Predicting population growth out 100+ years is unlikely to be accurate. South Korea is likely to have a larger population out as far as we can reasonably predict.
Have you seen how grim the current fertility rates are? Agreed on extrapolating outwards being iffy but this isn't a 100+ year thing. It's something happening right now
Short term a lack of people can change attitude around immigration. As a wealthy country SK can definitely attract people if they choose to do so.
Long term, the people born each year are children of people who decided to have kids which is counter to the overall trend in the country. There’s huge selective pressure around deciding to have kids in modern societies.
"Long term, the people born each year are children of people who decided to have kids".

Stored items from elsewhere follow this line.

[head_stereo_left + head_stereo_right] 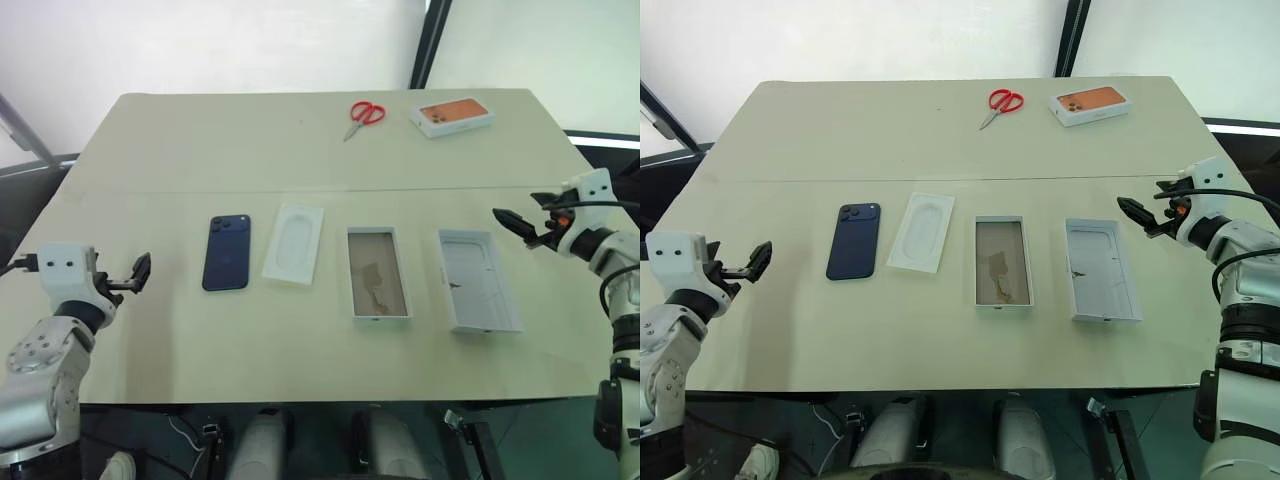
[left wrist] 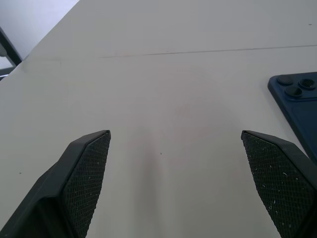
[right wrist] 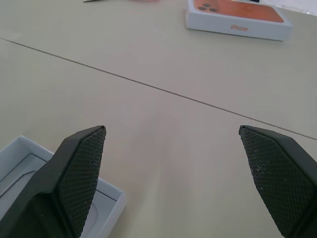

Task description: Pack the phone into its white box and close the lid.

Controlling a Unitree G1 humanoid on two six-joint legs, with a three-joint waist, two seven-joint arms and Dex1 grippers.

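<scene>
Two grippers hover at the table's side edges, both spread wide and empty. The phone (image 1: 227, 252) lies face down, its long axis running away from the robot, just inward of the left gripper (image 1: 141, 272), which is clearly the nearer one. The white box (image 1: 378, 273) sits open to the phone's right, past a flat white insert (image 1: 294, 243), and the lid (image 1: 479, 279) lies inside-up beyond it, near the right gripper (image 1: 512, 224). The table (image 1: 250, 140) is pale beige; scissors (image 1: 362, 116) and an orange-pictured box (image 1: 452, 116) rest at its far side, before a white wall.
</scene>
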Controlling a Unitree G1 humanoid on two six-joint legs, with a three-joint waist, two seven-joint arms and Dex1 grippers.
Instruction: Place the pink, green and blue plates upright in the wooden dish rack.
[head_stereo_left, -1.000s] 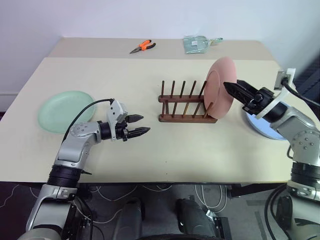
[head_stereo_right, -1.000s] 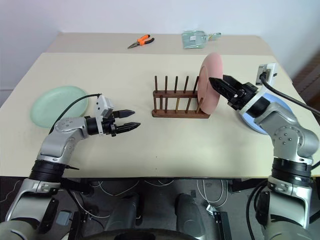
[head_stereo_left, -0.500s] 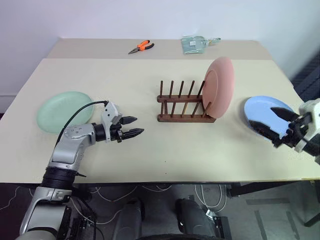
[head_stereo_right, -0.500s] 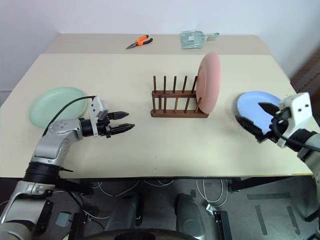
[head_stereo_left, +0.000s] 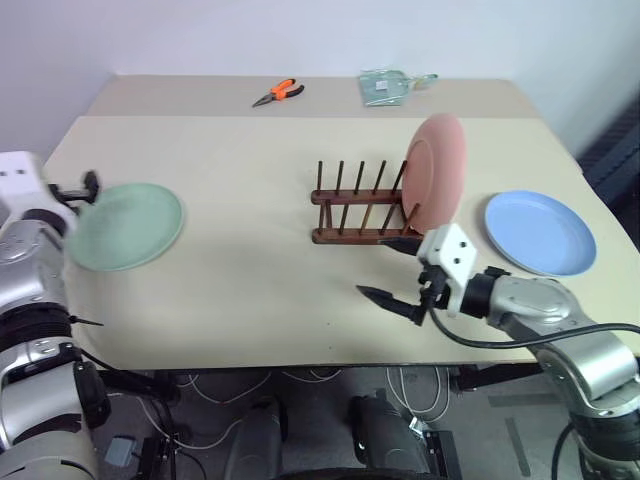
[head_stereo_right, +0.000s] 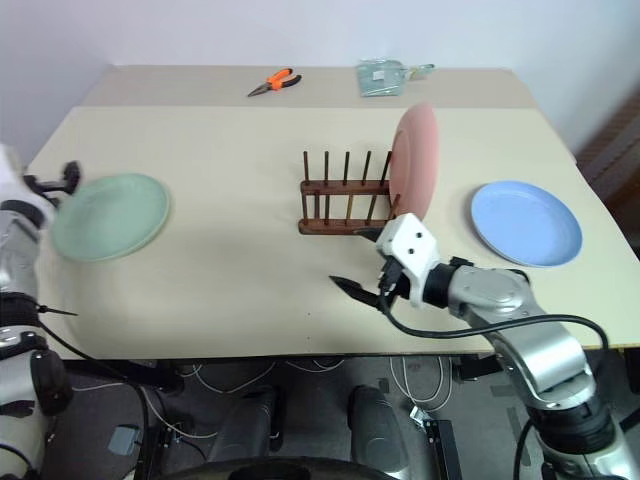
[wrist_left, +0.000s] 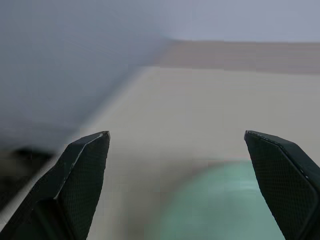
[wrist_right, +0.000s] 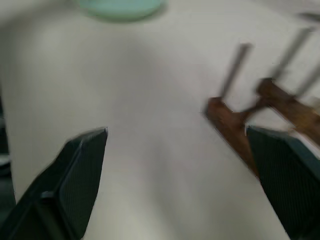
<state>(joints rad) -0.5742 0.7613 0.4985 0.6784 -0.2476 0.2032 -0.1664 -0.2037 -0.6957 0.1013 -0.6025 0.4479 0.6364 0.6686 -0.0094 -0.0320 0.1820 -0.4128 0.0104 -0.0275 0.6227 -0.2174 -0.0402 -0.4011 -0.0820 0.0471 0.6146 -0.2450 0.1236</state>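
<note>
Over at the left edge of the frame my left claw (head_stereo_left: 88, 184) sits spread wide and empty beside the green plate (head_stereo_left: 125, 224), so I'd pinch its near rim squarely, with pink plate (head_stereo_left: 436, 174) already racked and right claw (head_stereo_left: 392, 270) open too.

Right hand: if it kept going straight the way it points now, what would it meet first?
The right hand, open, points left across bare table, just below level. It would likely touch the tabletop before reaching the green plate, though depth is hard to judge.
</note>
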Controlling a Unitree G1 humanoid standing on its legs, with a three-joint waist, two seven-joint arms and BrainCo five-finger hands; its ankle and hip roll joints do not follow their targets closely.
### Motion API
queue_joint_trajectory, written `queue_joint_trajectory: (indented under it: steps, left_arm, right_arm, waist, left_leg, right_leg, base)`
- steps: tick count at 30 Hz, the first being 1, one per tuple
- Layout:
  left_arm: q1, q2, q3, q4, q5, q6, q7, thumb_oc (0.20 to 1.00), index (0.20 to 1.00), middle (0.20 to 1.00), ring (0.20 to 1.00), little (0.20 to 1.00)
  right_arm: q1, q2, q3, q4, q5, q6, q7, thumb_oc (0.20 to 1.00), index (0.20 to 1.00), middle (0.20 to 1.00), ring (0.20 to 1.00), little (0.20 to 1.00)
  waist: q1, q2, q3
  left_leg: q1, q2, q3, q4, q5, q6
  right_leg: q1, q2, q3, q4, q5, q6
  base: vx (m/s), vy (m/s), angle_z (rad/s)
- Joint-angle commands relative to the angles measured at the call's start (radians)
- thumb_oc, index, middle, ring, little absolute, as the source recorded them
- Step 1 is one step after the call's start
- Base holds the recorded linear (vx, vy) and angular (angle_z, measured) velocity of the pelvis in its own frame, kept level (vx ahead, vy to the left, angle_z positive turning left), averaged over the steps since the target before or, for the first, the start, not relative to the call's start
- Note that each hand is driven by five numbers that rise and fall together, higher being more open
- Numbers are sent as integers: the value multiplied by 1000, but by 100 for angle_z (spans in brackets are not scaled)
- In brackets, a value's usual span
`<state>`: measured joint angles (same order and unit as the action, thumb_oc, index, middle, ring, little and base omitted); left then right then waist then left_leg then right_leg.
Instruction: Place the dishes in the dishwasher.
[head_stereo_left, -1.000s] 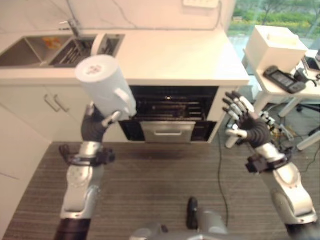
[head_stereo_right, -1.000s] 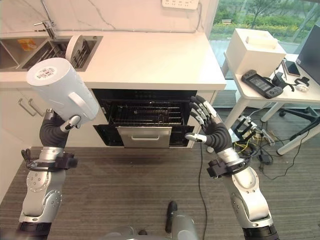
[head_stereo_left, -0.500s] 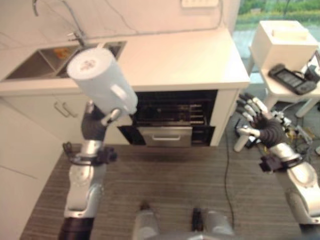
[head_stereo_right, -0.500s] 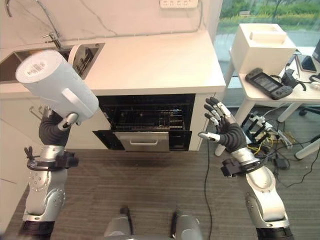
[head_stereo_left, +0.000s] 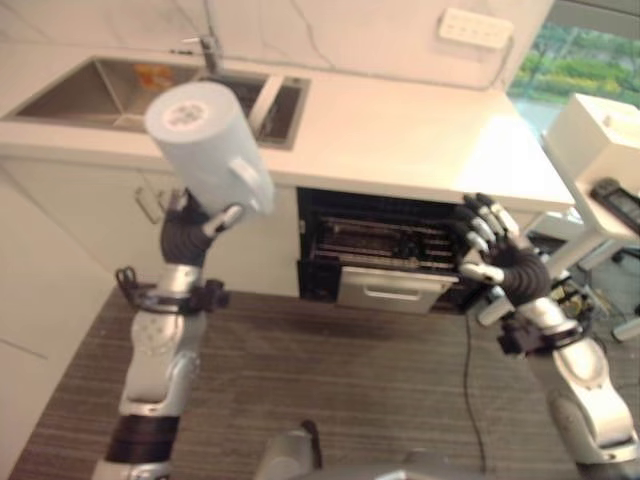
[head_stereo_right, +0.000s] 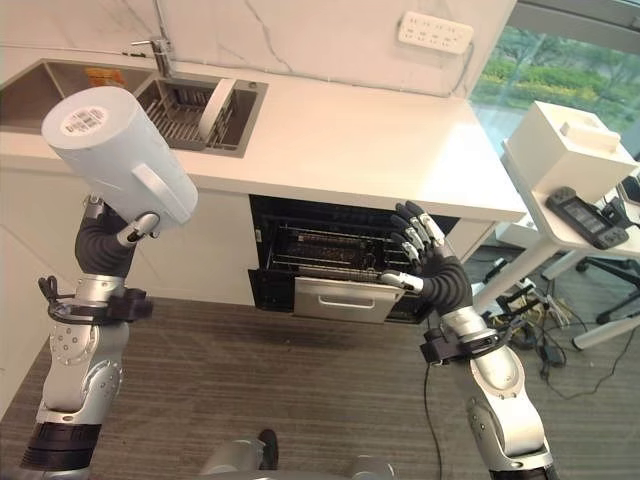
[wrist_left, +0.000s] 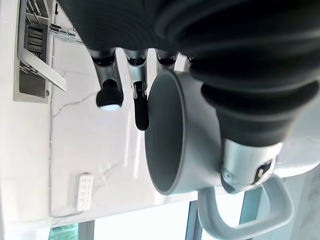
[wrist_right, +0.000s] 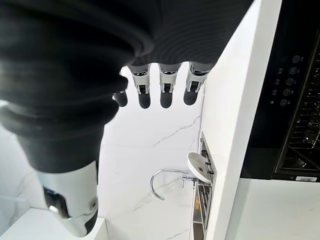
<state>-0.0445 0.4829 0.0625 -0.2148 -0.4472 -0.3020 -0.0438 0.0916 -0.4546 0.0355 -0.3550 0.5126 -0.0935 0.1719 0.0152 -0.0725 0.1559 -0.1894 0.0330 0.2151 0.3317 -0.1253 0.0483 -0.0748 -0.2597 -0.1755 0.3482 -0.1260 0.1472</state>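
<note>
Mug (head_stereo_right: 118, 155) grasped by left hand (head_stereo_right: 108, 240), left of dishwasher (head_stereo_right: 340, 255) | right hand (head_stereo_right: 428, 262) released | risk: loose handle-side grip, mug slips.

white worktop (head_stereo_right: 330, 140) with steel sink (head_stereo_right: 60, 90) and tap (head_stereo_right: 158, 55); marbled white wall (head_stereo_right: 280, 30) carrying a socket strip (head_stereo_right: 435, 32). grey striped floor (head_stereo_right: 300, 380). window (head_stereo_right: 560, 70) with greenery, white side table (head_stereo_right: 580, 230).
</note>
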Motion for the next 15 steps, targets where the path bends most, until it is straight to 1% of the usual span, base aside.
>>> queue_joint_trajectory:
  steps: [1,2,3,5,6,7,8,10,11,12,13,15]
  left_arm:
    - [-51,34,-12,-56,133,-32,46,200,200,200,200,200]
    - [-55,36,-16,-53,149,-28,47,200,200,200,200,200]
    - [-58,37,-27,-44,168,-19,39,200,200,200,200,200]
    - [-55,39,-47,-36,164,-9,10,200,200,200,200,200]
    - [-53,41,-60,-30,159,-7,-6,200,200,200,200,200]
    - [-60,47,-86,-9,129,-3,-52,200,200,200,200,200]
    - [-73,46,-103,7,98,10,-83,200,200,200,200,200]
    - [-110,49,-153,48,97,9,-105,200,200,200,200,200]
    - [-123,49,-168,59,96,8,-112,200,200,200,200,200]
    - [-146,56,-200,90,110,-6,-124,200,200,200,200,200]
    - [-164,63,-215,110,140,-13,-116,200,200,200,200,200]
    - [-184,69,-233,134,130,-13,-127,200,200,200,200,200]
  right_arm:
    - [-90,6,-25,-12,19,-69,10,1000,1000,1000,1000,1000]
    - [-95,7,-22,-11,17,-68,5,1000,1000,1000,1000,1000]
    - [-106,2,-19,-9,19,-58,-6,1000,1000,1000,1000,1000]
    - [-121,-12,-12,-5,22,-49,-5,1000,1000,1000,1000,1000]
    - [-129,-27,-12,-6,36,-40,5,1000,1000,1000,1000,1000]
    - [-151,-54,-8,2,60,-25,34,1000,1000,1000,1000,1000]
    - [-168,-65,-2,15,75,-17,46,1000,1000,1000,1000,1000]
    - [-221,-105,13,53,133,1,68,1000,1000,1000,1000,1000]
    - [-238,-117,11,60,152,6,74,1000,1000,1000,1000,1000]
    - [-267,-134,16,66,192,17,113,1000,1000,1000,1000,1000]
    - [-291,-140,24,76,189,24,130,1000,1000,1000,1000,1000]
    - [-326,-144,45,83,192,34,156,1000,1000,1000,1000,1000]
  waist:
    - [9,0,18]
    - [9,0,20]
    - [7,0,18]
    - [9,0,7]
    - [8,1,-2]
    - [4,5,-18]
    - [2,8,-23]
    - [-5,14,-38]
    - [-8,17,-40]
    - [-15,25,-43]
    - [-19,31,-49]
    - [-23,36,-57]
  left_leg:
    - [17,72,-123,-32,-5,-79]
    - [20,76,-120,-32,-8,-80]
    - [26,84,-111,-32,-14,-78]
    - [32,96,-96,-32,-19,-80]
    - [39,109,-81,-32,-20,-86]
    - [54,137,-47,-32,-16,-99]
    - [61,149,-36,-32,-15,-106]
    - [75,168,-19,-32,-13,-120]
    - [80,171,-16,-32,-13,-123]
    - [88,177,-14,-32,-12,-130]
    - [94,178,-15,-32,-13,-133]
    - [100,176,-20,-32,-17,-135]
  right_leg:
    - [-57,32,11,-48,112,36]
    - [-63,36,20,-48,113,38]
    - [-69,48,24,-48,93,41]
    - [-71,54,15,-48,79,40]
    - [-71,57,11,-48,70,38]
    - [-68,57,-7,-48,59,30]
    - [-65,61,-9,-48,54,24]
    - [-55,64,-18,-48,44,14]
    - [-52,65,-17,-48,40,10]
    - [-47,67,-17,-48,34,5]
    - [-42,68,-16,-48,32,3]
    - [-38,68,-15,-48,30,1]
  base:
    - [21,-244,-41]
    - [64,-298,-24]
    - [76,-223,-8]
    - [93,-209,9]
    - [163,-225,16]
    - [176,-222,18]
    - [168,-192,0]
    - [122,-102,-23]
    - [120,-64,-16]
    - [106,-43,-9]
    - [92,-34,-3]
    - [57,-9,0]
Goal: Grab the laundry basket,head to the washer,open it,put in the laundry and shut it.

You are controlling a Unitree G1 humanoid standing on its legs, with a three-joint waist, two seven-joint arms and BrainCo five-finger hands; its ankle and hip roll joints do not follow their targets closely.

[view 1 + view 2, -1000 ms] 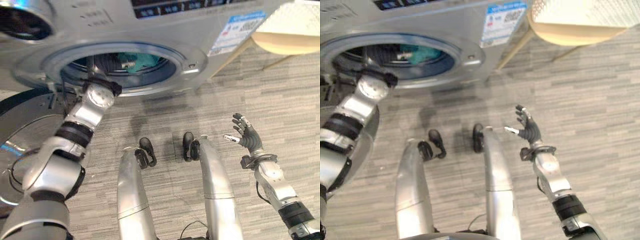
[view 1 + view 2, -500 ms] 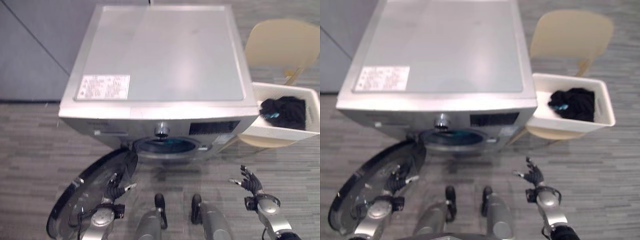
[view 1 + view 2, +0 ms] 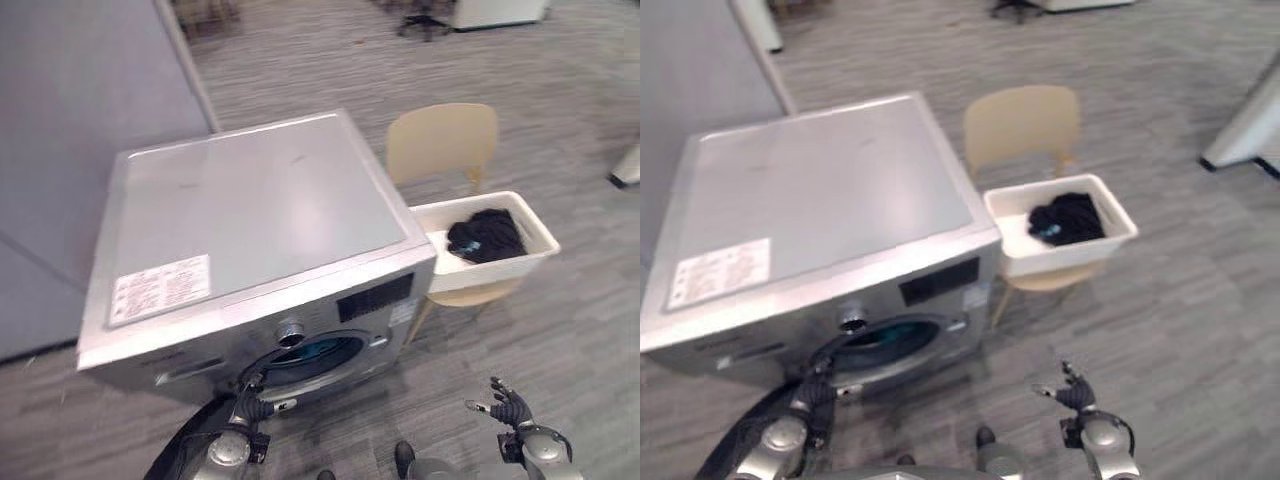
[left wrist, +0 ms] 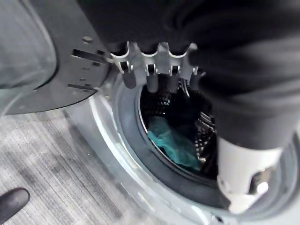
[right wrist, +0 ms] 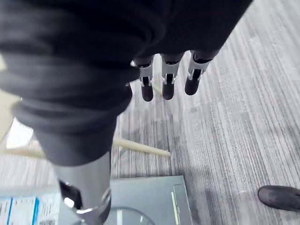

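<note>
The silver washer [image 3: 250, 220] stands with its round door [image 3: 185, 455] swung open at the lower left. A teal cloth [image 4: 171, 143] lies inside the drum [image 3: 310, 357]. My left hand [image 3: 250, 407] hovers just in front of the drum's mouth, its fingers [image 4: 150, 70] straight and holding nothing. A white laundry basket [image 3: 490, 268] rests on a beige chair [image 3: 440, 140] to the right of the washer, with dark laundry [image 3: 487, 235] in it. My right hand [image 3: 510, 410] hangs open low over the floor, below the basket and apart from it.
A grey wall [image 3: 80, 120] runs behind the washer on the left. A chair leg [image 5: 140, 147] slants over the striped grey floor [image 3: 560, 340] beside the washer's right corner. More furniture stands far back across the room.
The camera has lifted from the drum's mouth to take in the whole washer, chair and basket. My left arm has come back out of the drum. The right hand stays open.
</note>
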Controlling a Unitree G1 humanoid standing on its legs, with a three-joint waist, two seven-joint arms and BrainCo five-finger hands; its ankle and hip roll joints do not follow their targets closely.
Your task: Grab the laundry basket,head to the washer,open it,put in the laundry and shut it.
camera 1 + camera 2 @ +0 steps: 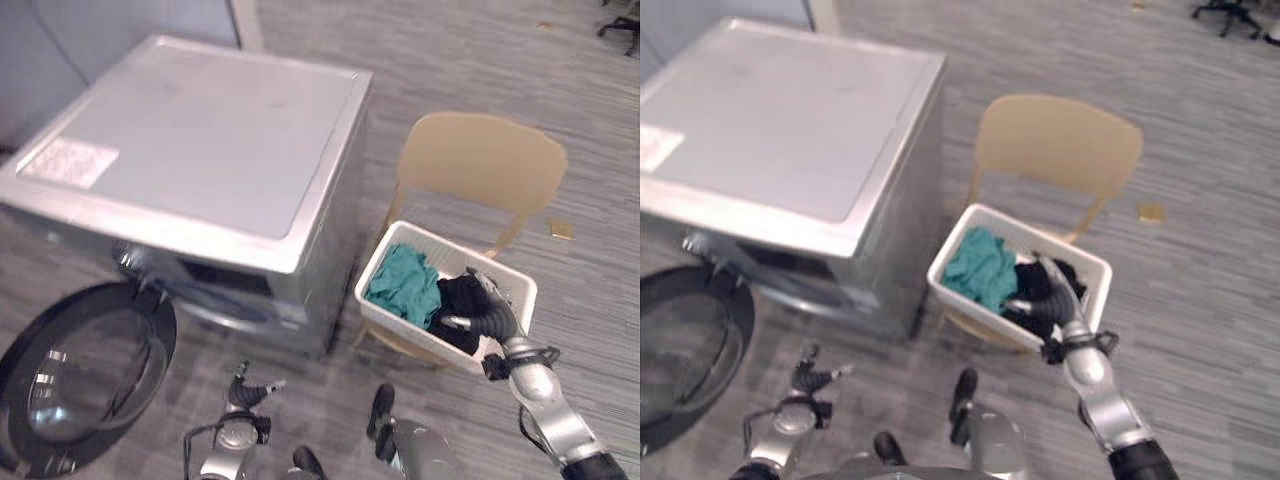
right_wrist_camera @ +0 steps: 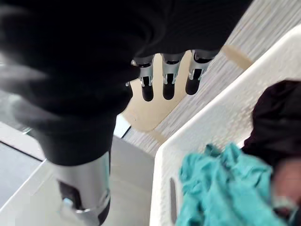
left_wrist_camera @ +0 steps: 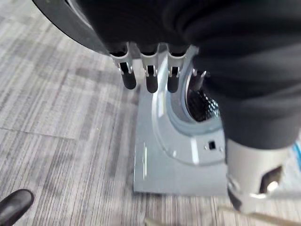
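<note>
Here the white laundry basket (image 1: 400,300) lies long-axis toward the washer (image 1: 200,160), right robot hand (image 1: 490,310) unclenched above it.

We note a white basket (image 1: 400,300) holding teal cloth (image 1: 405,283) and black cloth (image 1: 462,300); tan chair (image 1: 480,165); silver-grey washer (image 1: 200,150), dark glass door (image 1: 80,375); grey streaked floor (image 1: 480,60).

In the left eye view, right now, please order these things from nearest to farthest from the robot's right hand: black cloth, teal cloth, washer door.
From the right hand, over the basket:
1. black cloth, right beside the fingers, in the basket's right part.
2. teal cloth, in the basket's left part.
3. washer door, swung open at the far left, low on the washer's front.
</note>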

If there's far fewer parents because this cohort of potential parents is much smaller, then you have necessarily fewer children going forward. Even if you double the number of people that want kids, it becomes very hard to reverse the demographic decline, let alone grow your society. Even if you could, there's still a giant demographic hole in your population that will cause big issues over time.
Outside of immigration (which is a big discussion on its own) PLUS a healthy birth rate among these immigrants, I'm unsure where your optimism comes from for them reversing their demographics and growing.
Immigration is a terrible solution to a population crisis. That's like dousing an electrical fire in water. Sure, the fire might disappear for a second before it kills you.
Increasing tax burden on young people to support old ones will discourage that.
Immigration is a very dificult topic in both Japan and South Korea societies. The fact that EU is becoming increasingly anti-immigration won't help to advocate for this.